## Requirement
From the first line to the last, set down the material exactly and drop every picture.

## Information supplied
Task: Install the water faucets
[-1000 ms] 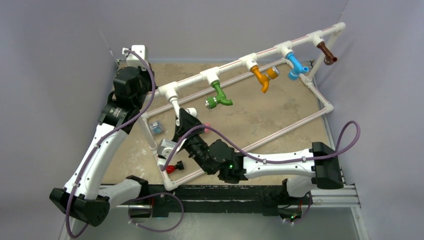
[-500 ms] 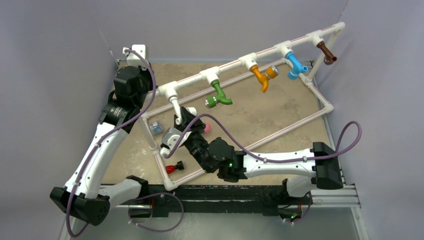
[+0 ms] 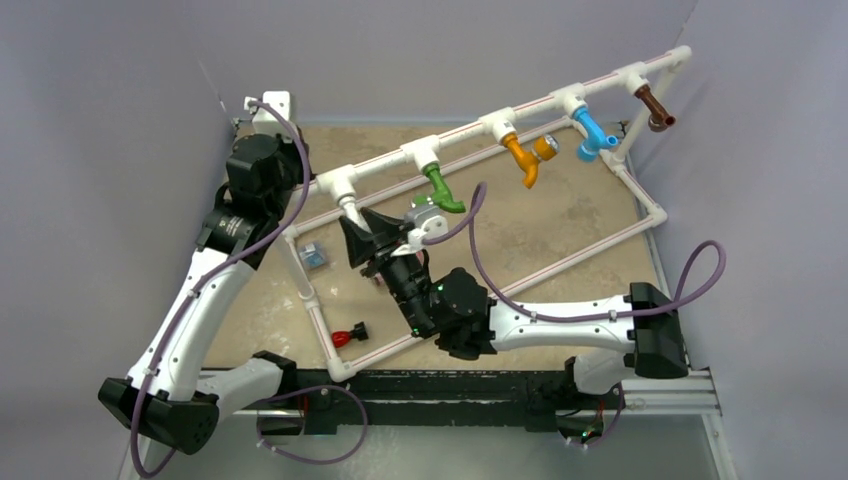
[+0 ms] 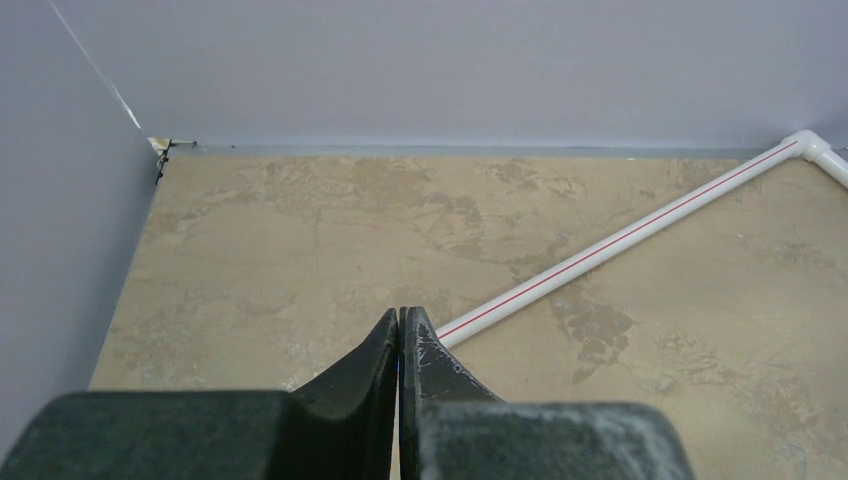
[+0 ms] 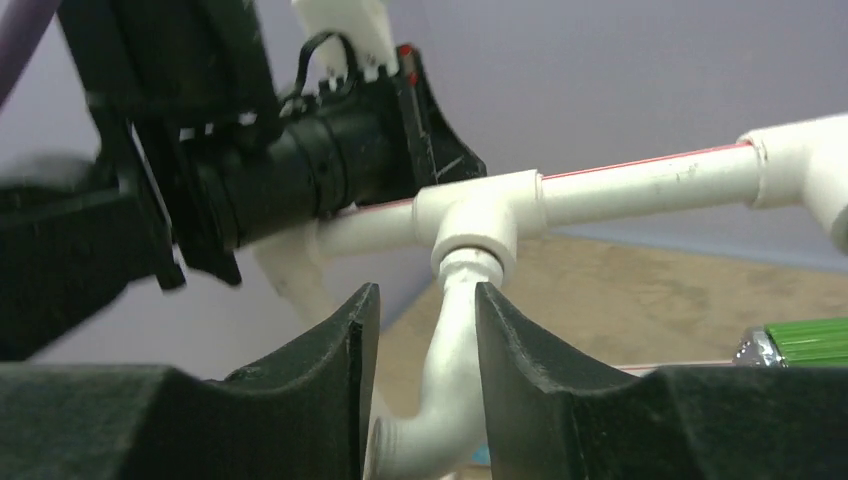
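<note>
Top external shows the white faucet (image 3: 349, 207) under the leftmost tee (image 3: 338, 183), inside the right gripper (image 3: 358, 220); left wrist, the left gripper (image 4: 400, 330) pinched shut above the surface (image 4: 300, 230); right wrist, jaws slightly apart round the seemingly seated white faucet, so withdraw straight next.

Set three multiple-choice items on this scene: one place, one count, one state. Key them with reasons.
1. The white faucet is: A lying on the table; B hanging under a T-fitting, straddled by the right gripper; C leaning on the back wall.
2. Faucets on the top pipe: A three; B four; C five.
3. The left gripper is: A shut, empty; B open; C shut on a faucet.
B: the right wrist view shows it. C: white, green, orange, blue, brown. A: its fingers meet on nothing.
</note>
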`<state>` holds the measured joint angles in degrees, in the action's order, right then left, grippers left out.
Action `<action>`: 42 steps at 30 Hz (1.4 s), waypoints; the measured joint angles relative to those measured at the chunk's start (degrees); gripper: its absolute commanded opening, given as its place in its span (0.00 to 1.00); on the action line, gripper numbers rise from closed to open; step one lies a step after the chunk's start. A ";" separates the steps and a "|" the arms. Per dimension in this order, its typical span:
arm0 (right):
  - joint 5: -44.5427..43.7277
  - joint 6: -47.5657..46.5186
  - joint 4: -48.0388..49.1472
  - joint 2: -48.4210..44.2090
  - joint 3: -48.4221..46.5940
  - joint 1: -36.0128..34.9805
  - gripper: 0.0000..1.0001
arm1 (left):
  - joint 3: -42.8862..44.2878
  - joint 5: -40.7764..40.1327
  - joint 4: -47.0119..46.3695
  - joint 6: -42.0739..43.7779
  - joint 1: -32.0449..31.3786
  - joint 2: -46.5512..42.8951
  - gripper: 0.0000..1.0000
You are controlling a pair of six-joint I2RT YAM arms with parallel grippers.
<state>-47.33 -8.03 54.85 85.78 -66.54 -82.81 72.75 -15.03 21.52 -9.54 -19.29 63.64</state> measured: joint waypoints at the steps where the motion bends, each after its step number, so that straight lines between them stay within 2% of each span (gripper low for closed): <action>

## Answer section
Task: Install the water faucets
[-1000 ms] 
[-500 ms] 
[+0 ms] 
[+0 ms] 
[+0 ms] 
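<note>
Top external shows the white faucet (image 3: 349, 207) under the leftmost tee (image 3: 338, 183), inside the right gripper (image 3: 358, 220); left wrist, the left gripper (image 4: 400, 330) pinched shut above the surface (image 4: 300, 230); right wrist, jaws slightly apart round the seemingly seated white faucet, so withdraw straight next.

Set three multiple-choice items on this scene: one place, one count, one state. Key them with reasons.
1. The white faucet is: A lying on the table; B hanging under a T-fitting, straddled by the right gripper; C leaning on the back wall.
2. Faucets on the top pipe: A three; B four; C five.
3. The left gripper is: A shut, empty; B open; C shut on a faucet.
B: the right wrist view shows it. C: white, green, orange, blue, brown. A: its fingers meet on nothing.
</note>
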`<state>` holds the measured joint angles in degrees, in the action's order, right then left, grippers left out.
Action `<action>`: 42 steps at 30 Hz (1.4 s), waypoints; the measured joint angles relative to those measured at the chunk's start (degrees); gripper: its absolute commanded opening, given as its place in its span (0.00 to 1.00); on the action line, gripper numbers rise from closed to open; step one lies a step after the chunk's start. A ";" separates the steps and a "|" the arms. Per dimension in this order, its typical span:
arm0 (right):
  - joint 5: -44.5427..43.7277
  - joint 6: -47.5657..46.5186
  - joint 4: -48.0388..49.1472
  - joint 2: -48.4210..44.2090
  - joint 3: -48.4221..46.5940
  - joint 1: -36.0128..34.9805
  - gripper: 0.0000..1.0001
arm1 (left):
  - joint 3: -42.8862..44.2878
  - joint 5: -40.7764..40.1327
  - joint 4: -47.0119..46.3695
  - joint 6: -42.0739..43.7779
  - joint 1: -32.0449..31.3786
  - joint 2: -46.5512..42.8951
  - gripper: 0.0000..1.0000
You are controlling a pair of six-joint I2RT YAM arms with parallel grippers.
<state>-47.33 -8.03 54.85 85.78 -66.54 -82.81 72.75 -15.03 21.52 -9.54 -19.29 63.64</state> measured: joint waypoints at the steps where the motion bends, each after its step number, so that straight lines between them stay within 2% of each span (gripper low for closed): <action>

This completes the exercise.